Hello Al and welcome,,
A few considerations.. can you make an accessable [from ground level] coal bin or hopper in the basement?? So that you won't have to hand carry your coal into the basement?? Carrying the ash out is bad enough, but if you have to lug the stuff both directions, it gets old fast..
If you can make an outside-fillable coal bin in the basement, I'd go with a Refurbished EFM,

The EFM boiler is a very good, proven design, that idles at low heat settings well, so it can provide hot water year round. It is also sized about right for your install, about 180K max output. Which should only be needed occasionally in the coldest winter weather.

Do a site search for 'rebuilt EFM' or 'refurbished EFM' or even EFM, you will find a lot of reading material.

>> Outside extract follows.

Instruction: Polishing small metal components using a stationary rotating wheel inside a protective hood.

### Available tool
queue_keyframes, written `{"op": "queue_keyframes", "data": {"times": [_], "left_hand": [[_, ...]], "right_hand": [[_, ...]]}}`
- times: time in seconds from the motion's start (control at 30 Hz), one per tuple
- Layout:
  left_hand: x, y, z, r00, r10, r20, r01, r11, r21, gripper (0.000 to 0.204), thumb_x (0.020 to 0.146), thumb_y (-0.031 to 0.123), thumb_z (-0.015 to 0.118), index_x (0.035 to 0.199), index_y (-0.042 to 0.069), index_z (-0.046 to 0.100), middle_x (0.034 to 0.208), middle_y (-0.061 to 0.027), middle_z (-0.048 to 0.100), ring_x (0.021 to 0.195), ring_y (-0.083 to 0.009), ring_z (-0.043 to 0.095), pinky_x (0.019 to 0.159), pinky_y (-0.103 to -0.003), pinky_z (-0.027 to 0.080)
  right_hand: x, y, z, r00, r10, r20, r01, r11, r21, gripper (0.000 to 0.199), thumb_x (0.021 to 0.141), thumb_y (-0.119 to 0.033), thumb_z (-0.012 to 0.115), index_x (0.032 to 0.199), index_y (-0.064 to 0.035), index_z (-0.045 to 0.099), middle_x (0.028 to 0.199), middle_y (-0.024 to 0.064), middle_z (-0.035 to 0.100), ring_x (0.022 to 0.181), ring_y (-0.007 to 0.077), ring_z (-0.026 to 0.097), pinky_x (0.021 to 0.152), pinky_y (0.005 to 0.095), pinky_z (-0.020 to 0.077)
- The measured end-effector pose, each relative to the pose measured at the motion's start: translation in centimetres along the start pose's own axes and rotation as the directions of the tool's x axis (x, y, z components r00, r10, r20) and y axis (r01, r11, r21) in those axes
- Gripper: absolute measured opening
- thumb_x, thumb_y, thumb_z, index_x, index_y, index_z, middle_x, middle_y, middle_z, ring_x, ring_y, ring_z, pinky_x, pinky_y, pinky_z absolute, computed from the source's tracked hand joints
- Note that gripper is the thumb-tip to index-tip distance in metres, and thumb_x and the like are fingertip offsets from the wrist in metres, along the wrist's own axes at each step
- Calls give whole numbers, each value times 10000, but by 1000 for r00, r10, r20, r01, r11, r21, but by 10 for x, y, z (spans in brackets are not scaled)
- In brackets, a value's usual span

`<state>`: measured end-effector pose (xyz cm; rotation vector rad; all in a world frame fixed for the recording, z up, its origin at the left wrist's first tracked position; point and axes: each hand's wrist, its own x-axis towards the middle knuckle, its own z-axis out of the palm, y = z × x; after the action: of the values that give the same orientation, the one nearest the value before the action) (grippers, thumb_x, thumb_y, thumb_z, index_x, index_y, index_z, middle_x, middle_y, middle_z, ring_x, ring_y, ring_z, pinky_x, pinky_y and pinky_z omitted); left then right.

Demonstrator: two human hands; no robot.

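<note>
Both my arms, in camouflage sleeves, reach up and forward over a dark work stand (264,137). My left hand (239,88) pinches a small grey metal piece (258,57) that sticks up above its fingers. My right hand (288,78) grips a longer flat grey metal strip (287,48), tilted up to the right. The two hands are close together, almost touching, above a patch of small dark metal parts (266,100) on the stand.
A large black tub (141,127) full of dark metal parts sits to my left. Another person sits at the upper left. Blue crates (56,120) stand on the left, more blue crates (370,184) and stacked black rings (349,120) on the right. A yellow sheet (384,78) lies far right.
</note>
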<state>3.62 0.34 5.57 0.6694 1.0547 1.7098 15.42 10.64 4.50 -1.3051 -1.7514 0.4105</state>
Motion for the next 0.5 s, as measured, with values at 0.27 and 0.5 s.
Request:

If you choose to use an outside location for your boiler and pipe the hot water into the house. An EFM is not a good unit for this instalaion UNLESS a good tall chimney is installed. An EFM relies on a steady draft to keep that idling fire alive. Without a good tall chimney that will draft even in the summer months, you will have some 'out-fires' with an EFM..

An Axeman Anderson or AHS or the similar units do not need a strong draft to keep a fire idling, the design uses a forced draft that keeps the fire idling well with minimal draft, even in the summer.. My chimney is only ~14' high, and my AA 260 idles fine with a timer set to 'fluff up' the fire by running for 2 minutes every hour.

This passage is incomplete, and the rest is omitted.